One of St. Mary’s primary founding families is the Mays (or in Germany -- Maï). As the inscription reads, “Philip [und] Elisabeth May,” donated the large Austrian stained glass window of Sts. Paul and Peter along the north wall.
Philip was born in 1815 in Hesse-Darmstadt. He immigrated to Washington, DC, in 1842 and set up shop as a master baker in Georgetown, then the Capital City’s thriving port. He married Maria Elisabeth Freimann in 1845, who immigrated from nearby Hesse-Kassel five years earlier. Their first son Philip Michael was born the following year and they lived above the shop with their eight children (six survived to adulthood) in the old High Street, now known as Wisconsin Avenue after the 1895 renaming of Georgetown’s streets. It is highly likely the Mays started attending Mass in the house on 8th Street, NW, that the Ruppert family donated for this purpose when Washington’s German community started the congregation in 1845.

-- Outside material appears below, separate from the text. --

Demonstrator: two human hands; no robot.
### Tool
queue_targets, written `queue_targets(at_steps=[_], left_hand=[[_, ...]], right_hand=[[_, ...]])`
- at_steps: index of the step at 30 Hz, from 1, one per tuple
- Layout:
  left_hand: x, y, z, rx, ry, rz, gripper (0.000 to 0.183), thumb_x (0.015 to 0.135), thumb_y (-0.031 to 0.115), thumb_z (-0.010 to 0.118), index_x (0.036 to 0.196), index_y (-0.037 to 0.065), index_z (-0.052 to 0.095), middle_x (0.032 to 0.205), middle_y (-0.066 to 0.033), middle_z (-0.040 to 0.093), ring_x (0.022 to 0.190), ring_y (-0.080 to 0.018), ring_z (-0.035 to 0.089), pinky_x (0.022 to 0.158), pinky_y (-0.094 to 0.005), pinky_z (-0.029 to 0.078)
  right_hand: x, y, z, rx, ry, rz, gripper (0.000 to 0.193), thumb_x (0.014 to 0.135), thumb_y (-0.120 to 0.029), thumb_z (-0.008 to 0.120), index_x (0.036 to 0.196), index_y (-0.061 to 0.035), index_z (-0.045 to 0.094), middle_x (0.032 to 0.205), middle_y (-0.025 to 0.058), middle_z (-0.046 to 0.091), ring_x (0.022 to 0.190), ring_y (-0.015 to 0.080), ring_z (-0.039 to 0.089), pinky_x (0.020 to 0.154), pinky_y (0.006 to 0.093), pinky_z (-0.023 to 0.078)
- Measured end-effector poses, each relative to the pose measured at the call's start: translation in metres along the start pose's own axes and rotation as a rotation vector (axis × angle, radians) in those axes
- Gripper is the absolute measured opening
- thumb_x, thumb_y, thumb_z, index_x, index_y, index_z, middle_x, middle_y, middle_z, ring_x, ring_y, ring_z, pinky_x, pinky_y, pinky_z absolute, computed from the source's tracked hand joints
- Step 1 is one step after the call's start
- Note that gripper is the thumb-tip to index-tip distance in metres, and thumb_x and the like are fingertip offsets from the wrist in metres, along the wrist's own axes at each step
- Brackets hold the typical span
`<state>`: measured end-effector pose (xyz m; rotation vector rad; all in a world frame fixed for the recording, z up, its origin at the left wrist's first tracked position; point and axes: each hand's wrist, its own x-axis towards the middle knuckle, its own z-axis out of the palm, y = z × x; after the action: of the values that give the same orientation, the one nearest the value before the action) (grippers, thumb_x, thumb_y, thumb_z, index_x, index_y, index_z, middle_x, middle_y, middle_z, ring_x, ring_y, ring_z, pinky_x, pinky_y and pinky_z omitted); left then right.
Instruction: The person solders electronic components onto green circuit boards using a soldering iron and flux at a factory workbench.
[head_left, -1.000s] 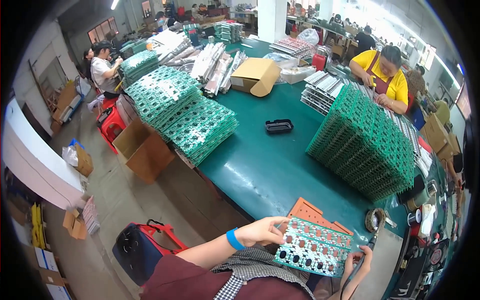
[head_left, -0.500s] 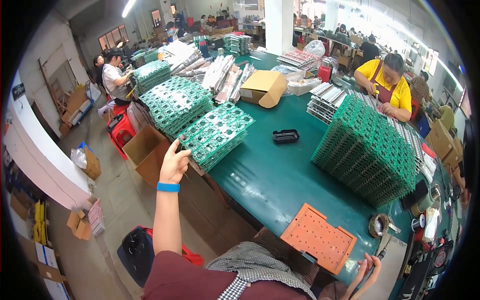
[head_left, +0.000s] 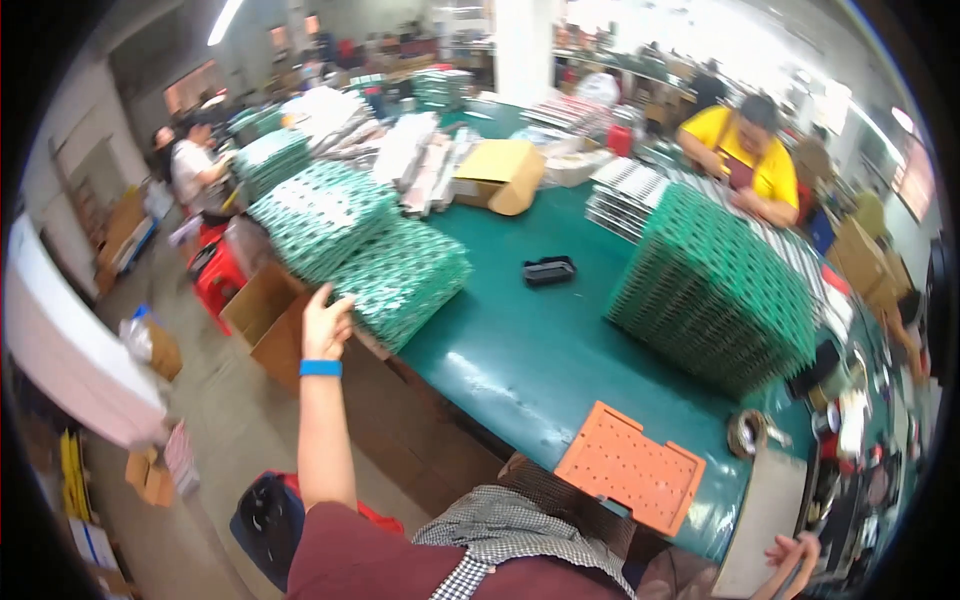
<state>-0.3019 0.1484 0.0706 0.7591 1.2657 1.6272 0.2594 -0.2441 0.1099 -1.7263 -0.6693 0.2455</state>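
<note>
My left hand (head_left: 328, 326), with a blue band at the wrist, is at the near left corner of a stack of green circuit boards (head_left: 405, 275). Its index finger and thumb are apart, and no board shows between them. Behind that stack stands a taller pile of similar boards (head_left: 325, 215). Low on the right, my right hand (head_left: 794, 556) is over a grey board (head_left: 765, 515), fingers spread and blurred, with no tool visible in it. An orange perforated tray (head_left: 632, 468) lies at the table's near edge, left of my right hand.
A large block of stacked green boards (head_left: 715, 290) stands on the right of the green table (head_left: 500, 350). Beyond it a person in yellow (head_left: 755, 150) works. A black tray (head_left: 549, 271), a cardboard box (head_left: 500, 175), a tape roll (head_left: 746, 435) and an open carton (head_left: 265, 315) surround the space.
The view has shifted and blurred. My right hand has moved right, and the dark pen-like tool with a cord seen in it earlier no longer shows. My left hand remains by the board stack's corner.
</note>
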Motion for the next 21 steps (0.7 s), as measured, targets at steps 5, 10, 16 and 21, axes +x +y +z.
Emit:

And afte the first church was built in 1846, we know that the Mays were deeply involved in parish sacramental life. For example, records show that in 1876 Philip and (Maria) Elisabeth’s son Philip Michael married Elizabeth Antoinette Bergling, daughter of Josephine Bergling, at St. Mary’s. The Berglings were also a founding family of the parish and donated one of our great bells cast by the McShane Foundry in 1920. It is dedicated to George and Josephine Bergling and their ancestors. “In memoriam et Josephinae Bergling consanguineorum haec campana data.” “In memory of Josephine Bergling and her ancestors for whom this bell is given.”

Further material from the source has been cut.